Landing a new job is a lot like falling in love through the personals. Based on their description, you send them one of your own, and hope they call you. When they do, you agree to meet at the best restaurant in town, Human Resources, and hope for love at first sight. You both say things that imply “Pick me! I’m the one for you”.

Each day, at first, is like a date. You dress to impress. You smile, make eye contact, and nod your head knowingly. You ask engaging questions and try to answer everything thrown at you so you’ll be memorable, so you’ll stand out. The new experiences, the new people- they give you butterflies. The mundane seems purposeful. Everything (the health insurance, the assignments, the paycheck) is candy and roses.

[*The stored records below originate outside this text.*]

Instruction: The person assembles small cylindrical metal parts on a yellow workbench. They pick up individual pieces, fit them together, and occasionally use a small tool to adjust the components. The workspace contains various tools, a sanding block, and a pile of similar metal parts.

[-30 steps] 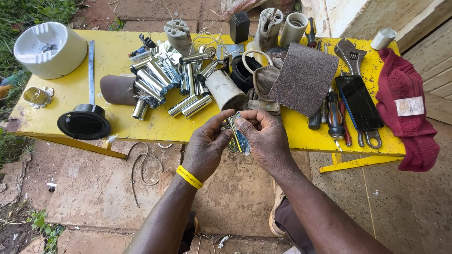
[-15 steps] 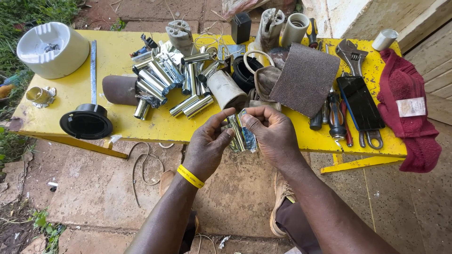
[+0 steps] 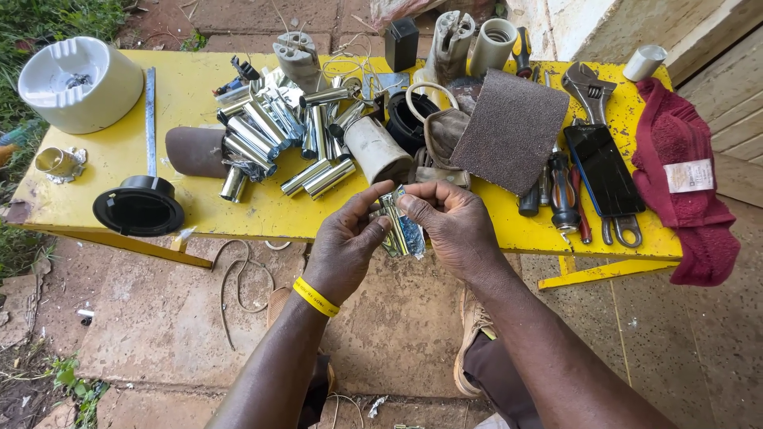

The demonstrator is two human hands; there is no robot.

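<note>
Small shiny metal piece (image 3: 401, 229) sits pinched between both our hands, just in front of the near edge of the yellow surface (image 3: 191, 95). Largest on that surface is the sheet of sandpaper (image 3: 509, 131), then the white bowl (image 3: 79, 83), the red cloth (image 3: 683, 175), the heap of chrome tubes (image 3: 278, 135) and the black ring (image 3: 139, 208). Our left hand (image 3: 346, 246) and right hand (image 3: 453, 226) face each other, fingers (image 3: 373, 202) pressed onto the piece.

Head camera looks steeply down, close, over a yellow table (image 3: 199, 214).
</note>
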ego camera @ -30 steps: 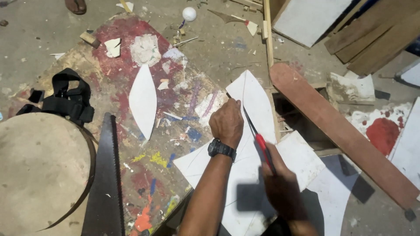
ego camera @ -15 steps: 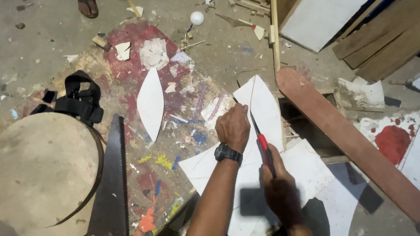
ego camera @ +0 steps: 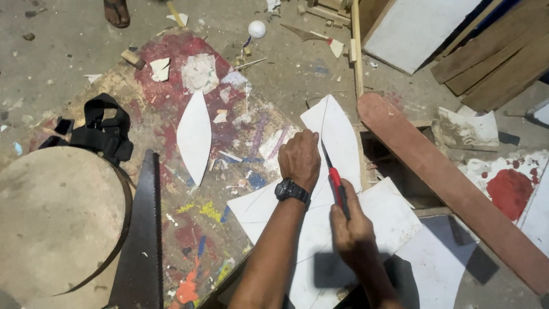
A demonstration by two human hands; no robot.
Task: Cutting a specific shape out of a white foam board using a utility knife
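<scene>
A white sheet with pencilled curves lies on a paint-stained board. My left hand, with a black watch on the wrist, presses flat on the sheet. My right hand grips a red-handled utility knife, whose blade rests on the sheet just right of my left hand's fingers. A cut-out white leaf shape lies on the board to the left.
A hand saw and a round wooden stool top are at the lower left, black straps above them. A long reddish plank runs diagonally at the right. Wood boards, scraps and a white ball lie at the top; someone's sandalled foot is at the top left.
The knife and my right hand have drawn back toward me along the sheet. My left hand stays pressed on the sheet.
</scene>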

And, like any new relationship, you can justify just about any flaw. There’s no need to be nervous that the man who hired me was fired a week before I started. I’ll pay no attention that no one will tell me why. That’s just professional policy.

For the love of God, they believe whole-heartedly in my talents. That’s why they’re not training me. Even though it seems otherwise, retyping the phone book is not just busy work. When we do get a new boss and get started, this will have been helpful. Plus, I just got my own laptop and a Blackberry. They’re investing money in me. They return my advances. They kiss me back by telling me I am a star. There is nothing to worry about.

Finally, out of necessity, they find me a new beau to replace my original admirer. It’s been two months after all, and they are as anxious to productively channel my talents as I am. They’ve devoted time and expense to their venture; they don’t want to break up just yet.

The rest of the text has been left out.